在晨雨的耳朵里,晓菲那一瞬间的变化就像激烈的变革曲,踏出震人心弦的旋律,而就在一系列激烈的旋律之后,她听到了沉默一会的欣怡平和而又诚恳的话:“我说了从今以后我们三人住在这冷宫相依为命,这里是我们的家。”她的声音很轻很轻,却毫无迷惘。
“我接受不了!”激烈的言辞做出反驳,话音一落,连晓菲自己都傻眼了,猛然一窒,她呢喃着:“奴婢希望您能够看开,奴婢也觉得可以就这样三人快快乐乐的过下去,但是奴婢.....娘娘,您很宽容,宽容到令奴婢惊讶的地步,我...我接受不了....对不起....我....。”似乎是想要解释否定,又似乎连自己都不明白自己在说什么,突然,她站起来转身向外走。
“晓菲?”
“奴婢去打水。”她顺手将殿内水桶一提,朝外走去,迷茫而伤感。走到殿外,看见窗边偷听的晨雨,她惊讶的睁大了眼睛,就好像突然被人撞破了秘密的诧异,又似乎是没想到晨雨还真是喜欢偷听,呆了两秒,她又摆正姿势,装作什么也没看见离开了。
晨雨靠在墙边,头抵着墙壁,看着远处的天空想了想。
感觉我们像是秘密协会的成员似的啊。
感慨着,晨雨跟了上去。秘密协会的成员似乎有了秘密相关的事,是要跟着去聊聊的。晨雨水也不喝了。
“你都听到了?”走出冷宫,晓菲问道。
“恩。”晨雨点头,很用力的点头,发出稚嫩的声音。
“都听懂了?”
晨雨只是抬头看着她,睁着纯真的大眼睛。
“娘娘没有不高兴。”晓菲说。
“晓菲不高兴吗?”晨雨迷茫的看着晓菲询问。
晓菲看着远方,过了好久,摇头:“我不知道。”她的口气困扰迷茫,却又有难以纾解的挣扎痛苦。
见晓菲没再说什么,晨雨也沉默着。
脚下发出卡擦卡擦,踩碎枯叶的声音,路被树荫遮蔽,即便刚过正午时分,是一天中最热的时候,又是春暖花开的时节,这里仍透着常年不变的寒凉之气,没有维修的围墙边长着顽强的杂草。两人出了冷宫右拐,走过狭长的土路,拐入另一个荒废的院落。

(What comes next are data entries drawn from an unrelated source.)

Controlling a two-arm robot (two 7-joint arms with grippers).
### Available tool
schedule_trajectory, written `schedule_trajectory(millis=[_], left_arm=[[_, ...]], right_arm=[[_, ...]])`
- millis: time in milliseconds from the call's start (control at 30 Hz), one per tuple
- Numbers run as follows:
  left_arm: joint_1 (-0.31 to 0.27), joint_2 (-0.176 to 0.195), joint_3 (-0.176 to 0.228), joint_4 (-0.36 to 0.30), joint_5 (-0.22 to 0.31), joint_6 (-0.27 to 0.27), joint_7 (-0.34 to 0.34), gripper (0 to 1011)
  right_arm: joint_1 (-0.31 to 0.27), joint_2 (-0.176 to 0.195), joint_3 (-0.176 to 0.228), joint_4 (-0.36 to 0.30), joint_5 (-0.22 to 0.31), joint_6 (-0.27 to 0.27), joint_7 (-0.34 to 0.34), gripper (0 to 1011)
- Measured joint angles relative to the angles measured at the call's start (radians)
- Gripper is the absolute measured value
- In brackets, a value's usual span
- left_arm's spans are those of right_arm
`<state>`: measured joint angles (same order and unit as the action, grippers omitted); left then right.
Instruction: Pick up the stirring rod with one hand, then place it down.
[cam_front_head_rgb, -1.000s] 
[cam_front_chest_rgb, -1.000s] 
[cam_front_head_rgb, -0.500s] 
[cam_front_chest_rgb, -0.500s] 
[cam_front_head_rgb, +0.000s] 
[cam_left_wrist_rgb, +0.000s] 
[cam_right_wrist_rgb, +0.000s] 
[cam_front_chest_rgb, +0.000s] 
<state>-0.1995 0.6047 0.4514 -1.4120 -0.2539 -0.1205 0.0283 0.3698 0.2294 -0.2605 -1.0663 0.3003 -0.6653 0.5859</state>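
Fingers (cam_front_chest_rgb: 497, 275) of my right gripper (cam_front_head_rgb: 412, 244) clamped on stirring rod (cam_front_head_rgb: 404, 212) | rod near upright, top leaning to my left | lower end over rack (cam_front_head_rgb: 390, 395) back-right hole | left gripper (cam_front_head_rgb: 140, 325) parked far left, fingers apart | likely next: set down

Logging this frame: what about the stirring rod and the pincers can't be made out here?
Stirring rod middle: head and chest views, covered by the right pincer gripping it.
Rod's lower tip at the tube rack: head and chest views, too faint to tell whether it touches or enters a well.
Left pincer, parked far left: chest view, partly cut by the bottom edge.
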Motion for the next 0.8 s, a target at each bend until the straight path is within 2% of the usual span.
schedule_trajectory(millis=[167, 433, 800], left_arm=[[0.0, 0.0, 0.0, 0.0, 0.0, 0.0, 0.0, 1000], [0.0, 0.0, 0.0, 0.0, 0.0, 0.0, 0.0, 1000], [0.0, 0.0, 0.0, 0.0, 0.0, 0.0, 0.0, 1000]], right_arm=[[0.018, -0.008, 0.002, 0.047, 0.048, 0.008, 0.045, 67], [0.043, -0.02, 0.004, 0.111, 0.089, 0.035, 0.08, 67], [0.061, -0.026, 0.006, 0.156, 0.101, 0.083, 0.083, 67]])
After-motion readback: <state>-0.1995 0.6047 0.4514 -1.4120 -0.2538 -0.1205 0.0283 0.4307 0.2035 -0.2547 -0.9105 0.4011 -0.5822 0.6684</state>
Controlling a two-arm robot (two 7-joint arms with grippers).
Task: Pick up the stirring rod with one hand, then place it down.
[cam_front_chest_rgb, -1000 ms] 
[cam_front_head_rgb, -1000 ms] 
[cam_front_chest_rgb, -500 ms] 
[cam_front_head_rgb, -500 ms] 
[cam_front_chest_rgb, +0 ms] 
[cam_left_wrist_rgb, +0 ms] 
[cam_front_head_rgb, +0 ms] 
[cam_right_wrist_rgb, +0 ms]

院内杂草丛生,有一座假山,青黑色的假山上飘落着枯叶尘土,没有冷宫高的长形建筑物刻着岁月的风霜,没有飞翘的屋檐,瓦片破损,有烂了的枯叶正挂在瓦片上在风中摇曳,窗棂断折,窗纸破着大洞,蒙有厚厚的灰尘,蜘蛛在窗角肆意张网,被风雨打击,没了网的形状,似是已被蜘蛛舍弃。
无数枯叶的地上有一口与地面齐平的井,井上盖着随意的盖着几块厚薄不一的木板。
晓菲走到井边拿起井边的绳子,将绳子绑在桶把上,拿开盖在井上的几块木板,将桶放下去打水。
晨雨若无其事的凑到窗户破洞处向建筑物里面眺望,和晨雨他们所住的大殿不同,这里的设计倒像是民房,虽是也只有一个门,但却由墙壁隔成几间房,很长,但却不宽。空旷的房内也落满了灰尘,地上还有倒着的椅子和单薄的脸盆架,脸盆架上放着脸盆,里面黑乎乎的,显然已经很久没人住了:“晓菲,这里是干什么的?”
“听说曾经有为皇帝喜欢一位女子,可是他的母亲无论如何也不允许他将女人接入宫中,因此他便在这里为那女子盖了这栋房子。”晓菲回头看一眼荒凉的房屋,回收着放下井的桶,将绳子一节一节缩短。
“哦,原来如此。”晨雨了然的点头,环视着院子,难怪有假山还有水池,虽然围绕在假山边的水池也荒废。
晓菲将水放在旁边解桶上的绳子时,随意抬头,便看见晨雨一副小大人的模样了然点头,眼睛聪慧而明亮,似有星光在闪动,令人心动,胖嘟嘟的小脸上摆着了然的模样怎么看怎么可爱,显然是一副纯真、不知世事的样子,她看着看着,忽然涩涩一笑:“你说娘娘是不是有一天也会变成这样呢?因为无法回到宫廷内部,便在这荒僻的地方,偶尔见见皇上。”
晨雨看她,没吭声。
晓菲放下水,坐到旁边的一块石头上眺望远方,晨雨见她坐下,先跑到桶边喝了几口水,晓菲刚开始不知道她凑过去干什么,等发现她竟然低着头把脸凑到水里去喝时,惊讶的叫了起来:“小姐!”
“我渴。”没等晓菲冲到跟前,她已喝完几口水,站起来平静的说道。
晓菲讶异的看着,呆了好久才道:“不可以喝凉水。”
“没事没事。”晨雨微笑。跑到刚才晓菲所做的地方,坐在了旁边。